WORK ORDER :: Produce exactly the lines starting at the one containing "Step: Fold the" and ending at the last line of the material, with nothing added.

RECORDED DATA ::
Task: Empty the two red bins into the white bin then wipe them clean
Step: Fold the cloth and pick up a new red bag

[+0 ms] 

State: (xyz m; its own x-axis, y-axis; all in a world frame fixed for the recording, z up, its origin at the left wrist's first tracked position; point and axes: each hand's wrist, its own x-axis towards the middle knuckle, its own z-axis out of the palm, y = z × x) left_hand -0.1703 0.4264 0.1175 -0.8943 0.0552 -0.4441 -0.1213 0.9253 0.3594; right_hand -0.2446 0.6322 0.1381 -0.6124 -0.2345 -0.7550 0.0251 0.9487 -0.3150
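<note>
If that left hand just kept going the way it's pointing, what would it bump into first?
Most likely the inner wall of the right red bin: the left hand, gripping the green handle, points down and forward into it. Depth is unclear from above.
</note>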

RESPONSE AREA ::
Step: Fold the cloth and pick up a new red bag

[+0 ms] 

State: (xyz m; its own x-axis, y-axis; all in a world frame fixed for the recording, z up, its origin at the left wrist's first tracked position; point and axes: each hand's wrist, its own x-axis towards the middle knuckle, its own z-axis out of the palm, y = z × x) left_hand -0.1703 0.4264 0.1175 -0.8943 0.0552 -0.4441 -0.1213 0.9253 0.3594; right_hand -0.2446 0.6322 0.1381 -0.6124 -0.2345 -0.7550 0.0251 0.9487 -0.3150
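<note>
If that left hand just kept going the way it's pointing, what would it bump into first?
Most likely the inner wall of the right red bin: the left hand, gripping the green handle, points down and forward into it. Depth is unclear from above.
</note>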

Nothing else is needed for the answer.